I have released an initial version of the easyseed(1) utility for secure generation of BIP 39 mnemonic phrases, BIP 39 seeds, and BIP 32 master extended private keys (“xprv”).  As any worthwhile software, it comes replete with a manpage, q.v.  It generates mnemonic phrases in these languages and writing systems:

  • Chinese (Simplified) (汉语)
  • Chinese (Traditional) (漢語)
  • English [default]
  • French (Français)
  • Italian (Italiano)
  • Japanese (日本語)
  • Korean (한국어)
  • Spanish (Español)

My original motivation for writing this was that I needed a lightweight, reliable BIP 39 mnemonic phrase generator with easily auditable sources and minimal dependencies for use on a stripped-down airgap machine.  The source code is concise, easy to read, and lovingly commented; it can be readily understood by anybody with a basic knowledge of the C programming language.  Its only external dependencies are cc(1), make(1), and libcrypto.

Now that it’s written, easyseed(1) is also the first necessary component for my campaign to urge that users stop using saved webpages to generate their Bitcoin magic bits.  What kind of an airgap machine has a web browser installed, anyway?  But most importantly, as a rule of thumb, Javascript code cannot reliably acquire proper entropy for generating random numbers.  This is a persistent general problem, and specifically subject to extended fretting by the author[1] of the most popular BIP39 webpage.

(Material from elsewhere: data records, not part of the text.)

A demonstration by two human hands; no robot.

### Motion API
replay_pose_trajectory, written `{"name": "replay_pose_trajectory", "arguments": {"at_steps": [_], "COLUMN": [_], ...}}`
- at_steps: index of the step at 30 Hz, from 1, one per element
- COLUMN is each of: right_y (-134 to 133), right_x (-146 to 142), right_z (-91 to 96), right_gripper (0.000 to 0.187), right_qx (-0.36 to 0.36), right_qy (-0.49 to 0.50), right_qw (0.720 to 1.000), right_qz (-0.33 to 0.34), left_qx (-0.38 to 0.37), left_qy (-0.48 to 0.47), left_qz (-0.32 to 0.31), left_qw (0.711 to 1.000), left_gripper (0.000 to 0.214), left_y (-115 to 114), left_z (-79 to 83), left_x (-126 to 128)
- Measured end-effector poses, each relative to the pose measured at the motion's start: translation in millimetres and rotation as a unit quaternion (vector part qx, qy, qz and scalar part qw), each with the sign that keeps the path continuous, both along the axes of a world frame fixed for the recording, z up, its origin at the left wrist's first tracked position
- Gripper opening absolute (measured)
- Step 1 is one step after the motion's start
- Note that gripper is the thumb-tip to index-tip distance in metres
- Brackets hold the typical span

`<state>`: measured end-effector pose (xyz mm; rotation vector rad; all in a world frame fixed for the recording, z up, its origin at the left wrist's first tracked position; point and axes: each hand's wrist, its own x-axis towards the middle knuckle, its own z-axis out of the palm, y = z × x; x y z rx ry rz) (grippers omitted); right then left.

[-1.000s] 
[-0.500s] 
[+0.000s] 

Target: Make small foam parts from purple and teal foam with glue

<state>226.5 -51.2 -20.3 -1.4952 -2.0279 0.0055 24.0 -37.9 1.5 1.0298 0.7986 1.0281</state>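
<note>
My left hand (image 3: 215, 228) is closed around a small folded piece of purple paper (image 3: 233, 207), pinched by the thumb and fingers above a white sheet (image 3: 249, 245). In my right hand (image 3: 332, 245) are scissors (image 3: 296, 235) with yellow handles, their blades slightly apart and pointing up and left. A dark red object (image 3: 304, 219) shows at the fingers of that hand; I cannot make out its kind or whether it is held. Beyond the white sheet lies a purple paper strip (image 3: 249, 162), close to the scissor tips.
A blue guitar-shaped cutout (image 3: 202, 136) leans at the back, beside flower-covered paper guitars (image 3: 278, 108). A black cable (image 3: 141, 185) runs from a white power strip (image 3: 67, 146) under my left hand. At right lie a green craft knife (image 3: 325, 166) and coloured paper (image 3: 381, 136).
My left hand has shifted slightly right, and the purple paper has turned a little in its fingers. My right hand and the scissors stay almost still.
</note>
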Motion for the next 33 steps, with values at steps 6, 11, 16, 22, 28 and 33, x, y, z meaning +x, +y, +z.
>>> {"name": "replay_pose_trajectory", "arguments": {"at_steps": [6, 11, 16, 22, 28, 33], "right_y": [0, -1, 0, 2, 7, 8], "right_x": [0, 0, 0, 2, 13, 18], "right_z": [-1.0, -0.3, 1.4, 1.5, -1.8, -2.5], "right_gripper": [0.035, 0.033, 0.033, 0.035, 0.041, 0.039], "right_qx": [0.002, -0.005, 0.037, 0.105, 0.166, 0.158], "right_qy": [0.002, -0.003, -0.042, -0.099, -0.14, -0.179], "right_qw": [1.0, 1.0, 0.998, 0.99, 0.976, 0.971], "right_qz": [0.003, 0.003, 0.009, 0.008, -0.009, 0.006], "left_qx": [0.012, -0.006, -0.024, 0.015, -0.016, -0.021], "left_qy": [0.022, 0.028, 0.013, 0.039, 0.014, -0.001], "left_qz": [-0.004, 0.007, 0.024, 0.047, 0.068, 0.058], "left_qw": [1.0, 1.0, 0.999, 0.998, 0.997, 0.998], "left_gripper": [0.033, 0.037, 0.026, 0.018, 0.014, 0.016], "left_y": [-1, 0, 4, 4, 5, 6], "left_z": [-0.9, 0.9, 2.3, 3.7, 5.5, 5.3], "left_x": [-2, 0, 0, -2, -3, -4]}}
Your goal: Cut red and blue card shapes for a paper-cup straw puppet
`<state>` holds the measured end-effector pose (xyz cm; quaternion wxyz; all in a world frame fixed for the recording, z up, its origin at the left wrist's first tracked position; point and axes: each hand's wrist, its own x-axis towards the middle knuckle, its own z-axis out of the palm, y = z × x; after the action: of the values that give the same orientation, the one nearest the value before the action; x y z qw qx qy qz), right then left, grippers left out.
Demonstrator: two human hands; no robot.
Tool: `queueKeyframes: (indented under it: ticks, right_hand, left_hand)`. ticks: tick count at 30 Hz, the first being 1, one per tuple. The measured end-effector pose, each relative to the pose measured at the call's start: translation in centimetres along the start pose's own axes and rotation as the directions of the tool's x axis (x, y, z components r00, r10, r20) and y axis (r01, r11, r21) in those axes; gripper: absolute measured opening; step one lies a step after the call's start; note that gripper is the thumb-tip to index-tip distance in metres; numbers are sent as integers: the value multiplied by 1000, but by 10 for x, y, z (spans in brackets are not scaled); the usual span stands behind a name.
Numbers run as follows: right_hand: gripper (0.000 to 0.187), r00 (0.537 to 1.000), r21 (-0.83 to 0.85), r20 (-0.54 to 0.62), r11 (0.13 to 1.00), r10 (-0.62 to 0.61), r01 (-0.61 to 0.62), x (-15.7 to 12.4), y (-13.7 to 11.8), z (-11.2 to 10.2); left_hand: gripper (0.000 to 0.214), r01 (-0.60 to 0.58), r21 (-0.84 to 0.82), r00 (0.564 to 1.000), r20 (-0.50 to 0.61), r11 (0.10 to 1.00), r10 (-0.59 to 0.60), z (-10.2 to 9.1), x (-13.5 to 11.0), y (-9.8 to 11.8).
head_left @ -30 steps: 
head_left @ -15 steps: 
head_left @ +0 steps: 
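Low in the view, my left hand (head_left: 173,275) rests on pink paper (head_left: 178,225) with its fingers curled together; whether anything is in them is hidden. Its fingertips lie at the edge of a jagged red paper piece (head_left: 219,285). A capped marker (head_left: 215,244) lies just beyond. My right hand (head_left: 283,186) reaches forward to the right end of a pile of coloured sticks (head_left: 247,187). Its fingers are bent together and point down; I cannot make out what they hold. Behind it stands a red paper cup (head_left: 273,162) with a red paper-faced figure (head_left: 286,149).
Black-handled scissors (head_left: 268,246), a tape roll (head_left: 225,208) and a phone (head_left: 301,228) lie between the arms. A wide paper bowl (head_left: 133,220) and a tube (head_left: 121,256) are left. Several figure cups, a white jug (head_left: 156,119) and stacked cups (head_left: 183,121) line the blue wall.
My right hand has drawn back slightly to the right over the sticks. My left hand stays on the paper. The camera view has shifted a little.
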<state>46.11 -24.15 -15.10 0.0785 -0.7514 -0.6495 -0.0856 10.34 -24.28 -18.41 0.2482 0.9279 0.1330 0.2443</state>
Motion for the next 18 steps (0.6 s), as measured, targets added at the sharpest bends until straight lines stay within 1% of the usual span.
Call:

easyseed(1) reads bits straight off /dev/urandom, or from user-provided keymat.  Gathering and processing of entropy is properly the kernel’s job.  My userland utility will let the kernel do its job.  Since it’s written in C, easyseed(1) can reliably obtain kernel-provided randomness on every Unix/Linux platform in about two lines of code (open(2), read(2), plus error checks)—rather than cooking up some tortuous “random” scheme which may or may not perhaps probably work sort-of.

This is a beta-quality initial release.  It is not yet feature-complete:  In particular, I have code partly written to add support for all languages which have wordlists in the Bitcoin BIP repository (currently Chinese (Simplified and Traditional), French, Italian, Japanese, Korean, and Spanish, in addition to the current English). — Done!  This is now approaching release candidate status, almost ready for Version 1.

Licensing includes a Bitcoin Consensus Clause, to prevent use by scamcoin pretenders.

I am here opening a Bitcoin Forum thread for discussion of this utility; over time, I will edit and update this post as appropriate.


1. Though that is not nearly in the same league as boneheaded absurdity from ignorant developers who confuse multiple distinct meanings of the word “entropy”.  pointbiz: “Perhaps more entropy can be gathered using techniques used on Panopticlick”.  #facepalm  cantonbecker: “I like this idea”.  pointbiz: “I used all the easy techniques from Panopticlick to gather entropy. [...] I added up the low and high entropy bits and my personal results are 34.3 to 42.8 bits of entropy.”  Oh dear heavens, are you using this to generate keymat for Bitcoin!?  Some people should be enjoined with a permanent restraining order forbidding that they ever approach within one hundred metres of crypto-related code.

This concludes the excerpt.